Ces résultats sont particulièrement importants à prendre en compte pour les adolescents, car le cannabis a un impact différent sur le développement du cerveau.
« Plus tôt vous commencez à fumer de la marijuana, plus le risque est élevé de continuer à en fumer et de développer un trouble de consommation lié à la consommation de cannabis », a déclaré Cuevas. « Les gens peuvent développer très tôt des associations d’idées sur les sensations que le cannabis leur procure. »
Les chercheurs sont encore en train d’en apprendre davantage sur les centaines de composés contenus dans la plante de cannabis et sur la manière dont ils interagissent pour créer les effets ressentis lors de sa consommation, notamment en ce qui concerne la façon dont le corps réagit à une utilisation à long terme.
Cuevas et Salahuddin ont tous deux constaté les effets négatifs de la consommation régulière de cannabis sur l’humeur de leurs patients, entraînant dépression, anxiété et irritabilité. Beaucoup utilisent le cannabis pour soulager leur anxiété, a déclaré Cuevas, sans savoir qu’une consommation à long terme pourrait aggraver ces effets.

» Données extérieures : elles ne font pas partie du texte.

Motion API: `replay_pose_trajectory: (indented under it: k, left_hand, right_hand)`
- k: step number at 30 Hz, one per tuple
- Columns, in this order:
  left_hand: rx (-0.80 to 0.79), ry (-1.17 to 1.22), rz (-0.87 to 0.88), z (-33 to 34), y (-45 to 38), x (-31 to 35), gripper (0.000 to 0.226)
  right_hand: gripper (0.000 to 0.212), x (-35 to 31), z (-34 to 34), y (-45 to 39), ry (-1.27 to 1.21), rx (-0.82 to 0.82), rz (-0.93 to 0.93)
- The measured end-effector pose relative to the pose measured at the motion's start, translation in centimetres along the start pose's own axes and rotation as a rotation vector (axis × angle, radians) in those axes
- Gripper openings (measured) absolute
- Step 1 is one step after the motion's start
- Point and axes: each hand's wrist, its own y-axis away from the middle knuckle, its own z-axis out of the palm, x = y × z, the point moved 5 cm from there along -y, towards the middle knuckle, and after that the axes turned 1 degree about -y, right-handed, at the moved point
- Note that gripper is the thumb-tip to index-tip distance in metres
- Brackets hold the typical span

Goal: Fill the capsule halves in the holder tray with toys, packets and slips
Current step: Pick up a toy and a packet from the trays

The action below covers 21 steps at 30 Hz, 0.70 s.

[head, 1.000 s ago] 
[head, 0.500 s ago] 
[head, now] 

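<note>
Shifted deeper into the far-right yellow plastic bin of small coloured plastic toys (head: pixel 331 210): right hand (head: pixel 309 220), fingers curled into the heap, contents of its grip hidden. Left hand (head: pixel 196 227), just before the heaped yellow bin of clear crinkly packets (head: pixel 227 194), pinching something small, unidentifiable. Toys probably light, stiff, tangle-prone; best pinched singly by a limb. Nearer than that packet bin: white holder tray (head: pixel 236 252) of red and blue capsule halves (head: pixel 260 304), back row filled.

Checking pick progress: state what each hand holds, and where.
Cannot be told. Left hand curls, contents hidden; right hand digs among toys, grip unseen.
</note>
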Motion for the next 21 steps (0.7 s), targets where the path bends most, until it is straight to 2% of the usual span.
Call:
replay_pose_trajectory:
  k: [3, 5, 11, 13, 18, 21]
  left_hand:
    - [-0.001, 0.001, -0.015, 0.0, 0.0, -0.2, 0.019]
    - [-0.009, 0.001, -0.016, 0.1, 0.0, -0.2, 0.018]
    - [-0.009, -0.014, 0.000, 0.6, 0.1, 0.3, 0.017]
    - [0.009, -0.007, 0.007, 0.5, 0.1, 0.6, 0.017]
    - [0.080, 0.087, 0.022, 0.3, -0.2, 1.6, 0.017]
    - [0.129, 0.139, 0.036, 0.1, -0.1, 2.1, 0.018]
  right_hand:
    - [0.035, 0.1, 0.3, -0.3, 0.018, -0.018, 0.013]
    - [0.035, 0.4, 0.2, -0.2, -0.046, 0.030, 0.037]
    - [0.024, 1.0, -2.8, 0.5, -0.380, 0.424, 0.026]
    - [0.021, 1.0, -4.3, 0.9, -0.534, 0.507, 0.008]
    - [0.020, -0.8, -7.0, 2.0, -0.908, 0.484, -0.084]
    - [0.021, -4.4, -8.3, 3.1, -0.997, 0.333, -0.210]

« Nous n’en sommes qu’à la pointe de l’iceberg en termes de compréhension de l’impact du cannabis et de la façon dont il affecte le corps », a déclaré Salahuddin.
Mais la faute ne doit pas être imputée aux consommateurs individuels, a-t-il souligné. Salahuddin voit les conséquences de la consommation chronique de cannabis comme un symptôme plus large d’une société malade.
« L’une des choses les plus importantes que je constate dans la clinique, c’est que l’herbe est le principal mécanisme d’adaptation de beaucoup de gens », a-t-il déclaré. « Nous vivons dans un monde en proie à des traumatismes. Lorsque les gens commencent à développer une consommation habituelle, c’est une façon de se sentir mieux. De se détendre, de se calmer, de s’engourdir. »
La pandémie a accentué l’isolement social et la solitude, a-t-il souligné, et l’inflation a mis à rude épreuve la capacité des gens à payer des choses comme le loyer et l’épicerie.
« Rien de tout cela ne se produit en vase clos », a déclaré Salahuddin. « Que pouvons-nous faire pour mettre en place des soins de proximité et un soutien adéquat en matière de santé mentale ? »
Dans le cadre de son travail en tant que médecin spécialiste de la toxicomanie au Centre pour la santé inclusive, Cuevas a également remarqué que la consommation globale de substances avait augmenté et que l’évolution de l’approvisionnement en drogues avait modifié les habitudes des gens.
« La consommation de substances psychoactives est aujourd’hui énorme par rapport à ce qu’elle était au début de ma carrière », a-t-elle déclaré. « Et les conséquences sur la santé sont remarquables. »
Il existe peu de traitements pour les troubles liés à la consommation de cannabis, et arrêter ou diminuer la consommation peut être extrêmement difficile, a déclaré Cuevas. Les interventions comportementales comme la thérapie cognitivo-comportementale peuvent être des traitements de première intention pour aider les personnes à comprendre la cause de leur consommation.